R/freeform_report.R

Defines functions convert_date_columns increment_global_counter kill_global_counter initialize_global_counter estimate_requests n_queries aw_freeform_table

Documented in aw_freeform_table

#' Get a freeform table
#'
#' Get a report analogous to a **Freeform Table** visualization in Analysis Workspace. The function uses
#' the arguments to construct and execute a JSON-based query to the Adobe Analytics API and then returns
#' the results as a data frame.
#'
#' @details
#'
#' This function is based on the **Freeform Table** visualization in Analysis Workspace. It is accessing
#' the same API call type that is used to generate those visualizations.
#'
#' ## Dimension Ordering
#'
#' Adobe Analytics only queries one dimension at a time, even though the results get returned in a single data
#' frame (or table in the case of Analysis Workspace). The more dimensions are included in the report--the more
#' breakdowns of the data--the more queries are required. As a result, the _order_ of the dimensions _can_
#' have a dramatic impact on the total query time, even if the resulting data is essentially identical.
#'
#' One way to understand this is to consider how much dragging and dropping would be required to return the
#' data in Analysis Workspace.
#'
#' Consider a scenario where you are pulling metrics for the last 30 days (`daterangeday`) for **Mobile Device Type**
#' (`mobiledevicetype`), which has 7 unique values. Setting `dimensions = c("daterangeday", "mobiledevicetype")`
#' would make one query to get the values of the 30 days included. The query would then run a separate query
#' for _each of those 30 days_ to get the `mobiledevicetype` results for each day. So, this would be **31 API calls**.
#'
#' If, instead, the function was called with the `dimension` values reversed (`dimensions = c("mobiledevicetype", "daterangeday")`), then
#' the first query would return the 7 `mobiledevicetype` values, and then would run an additional query for each of
#' those _7 mobile device type values_ to return the results for the 30 days within each device type. This would be only **7 API calls**.
#'
#' Strategically ordering dimensions--and then wrangling the resulting data set as needed--is one of the best
#' ways to improve query performance.
#'
#' ## Date Handling
#'
#' Date handling has several special characteristics that are worth getting familiar with:
#' * The API names for day, week, month, etc. are prepended with `daterange`, so daily data uses
#' `daterangeday`, weekly data uses `daterangeweek`, monthly data uses `daterangemonth`, etc.

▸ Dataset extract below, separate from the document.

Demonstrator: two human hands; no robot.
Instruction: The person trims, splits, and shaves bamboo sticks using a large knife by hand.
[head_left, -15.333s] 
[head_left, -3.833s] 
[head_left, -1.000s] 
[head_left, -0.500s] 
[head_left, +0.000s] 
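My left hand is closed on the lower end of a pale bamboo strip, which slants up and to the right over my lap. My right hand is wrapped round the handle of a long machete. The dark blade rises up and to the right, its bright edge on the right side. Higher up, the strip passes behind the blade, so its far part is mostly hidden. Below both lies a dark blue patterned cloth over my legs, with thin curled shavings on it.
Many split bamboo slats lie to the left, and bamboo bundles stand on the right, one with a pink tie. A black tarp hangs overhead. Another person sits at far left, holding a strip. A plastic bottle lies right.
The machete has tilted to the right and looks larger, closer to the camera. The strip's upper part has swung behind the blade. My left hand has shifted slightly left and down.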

#' * When setting the argument for `top`, if the first (or only) `dimension` value is a `daterange...` object,
#' then, if this argument is not explicitly specified _or_ if it uses only a single value (e.g., `top = 10`),
#' the function will still return all of the values that fall in that date range. For instance, if the
#' `date_range` was set for a 30-day period and the first `dimension` value was `daterangeday`, _and_ no value
#' is specified for `top`, rather than simply returning the first 5 dates in the range, all 30 days will be
#' returned. In the same scenario, if `top = 10` was set, then all 30 days would still be returned, and the
#' `10` would simply be applied to the additional dimensions.
#' * If you want to return all of the date/time values but then have specific control over the number of
#' values returned for each of the drilldown dimensions, then set `0` as the first value in the `top`
#' argument and then specify different numbers for each breakdown (e.g., `top = c(0, 3, 10)` would return
#' all of the date/time values for the specified `date_range`, the top 3 values for the second specified
#' `dimension`, and then the top 10 values for each of the next dimension's results).

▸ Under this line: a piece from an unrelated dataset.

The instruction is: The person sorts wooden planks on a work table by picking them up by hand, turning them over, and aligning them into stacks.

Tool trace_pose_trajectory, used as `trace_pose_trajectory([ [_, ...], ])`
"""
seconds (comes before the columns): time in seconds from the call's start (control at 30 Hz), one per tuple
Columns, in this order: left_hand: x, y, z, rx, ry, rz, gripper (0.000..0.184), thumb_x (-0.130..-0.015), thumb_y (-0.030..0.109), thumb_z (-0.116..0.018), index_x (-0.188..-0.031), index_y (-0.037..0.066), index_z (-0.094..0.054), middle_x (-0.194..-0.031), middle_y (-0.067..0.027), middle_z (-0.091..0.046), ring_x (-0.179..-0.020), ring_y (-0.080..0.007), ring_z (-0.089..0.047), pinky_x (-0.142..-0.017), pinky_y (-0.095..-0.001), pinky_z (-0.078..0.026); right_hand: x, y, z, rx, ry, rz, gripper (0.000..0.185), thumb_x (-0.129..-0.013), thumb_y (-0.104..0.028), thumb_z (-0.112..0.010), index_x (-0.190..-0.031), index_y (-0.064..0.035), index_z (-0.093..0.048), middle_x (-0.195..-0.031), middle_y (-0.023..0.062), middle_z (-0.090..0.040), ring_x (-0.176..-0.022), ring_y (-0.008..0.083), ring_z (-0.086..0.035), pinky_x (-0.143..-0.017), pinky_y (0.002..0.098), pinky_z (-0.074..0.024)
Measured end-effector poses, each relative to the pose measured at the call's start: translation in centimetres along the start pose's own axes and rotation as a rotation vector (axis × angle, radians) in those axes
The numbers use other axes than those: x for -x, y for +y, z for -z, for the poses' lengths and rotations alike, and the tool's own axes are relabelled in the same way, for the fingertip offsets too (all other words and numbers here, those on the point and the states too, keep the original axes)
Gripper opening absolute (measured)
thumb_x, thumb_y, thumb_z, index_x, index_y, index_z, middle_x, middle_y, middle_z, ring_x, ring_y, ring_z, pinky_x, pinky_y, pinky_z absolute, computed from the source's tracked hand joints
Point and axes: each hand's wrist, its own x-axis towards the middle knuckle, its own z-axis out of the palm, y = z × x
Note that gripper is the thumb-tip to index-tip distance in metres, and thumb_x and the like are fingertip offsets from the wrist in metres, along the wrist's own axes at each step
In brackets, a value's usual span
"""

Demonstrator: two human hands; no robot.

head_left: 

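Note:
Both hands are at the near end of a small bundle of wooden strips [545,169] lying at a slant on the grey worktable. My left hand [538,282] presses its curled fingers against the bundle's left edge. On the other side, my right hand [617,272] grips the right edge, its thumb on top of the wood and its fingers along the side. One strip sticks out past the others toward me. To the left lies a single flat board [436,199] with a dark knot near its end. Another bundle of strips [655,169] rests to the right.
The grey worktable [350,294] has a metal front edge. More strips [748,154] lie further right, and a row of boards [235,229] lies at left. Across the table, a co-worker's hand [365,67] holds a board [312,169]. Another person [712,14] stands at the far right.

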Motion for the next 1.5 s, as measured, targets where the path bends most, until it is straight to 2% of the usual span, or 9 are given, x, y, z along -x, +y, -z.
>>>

#' * If you are using a `daterange...` value _not_ as the first dimension, then simply using `0` at the
#' same level in the `top` argument specification will return all of the values for that date/time value.
#'
#' ## Search/Filtering
#'
#' There are powerful filtering abilities within the function. However, to support that power requires a
#' syntax that can feel a bit cumbersome for simple queries. **_Note:_** search filters are case-insensitive.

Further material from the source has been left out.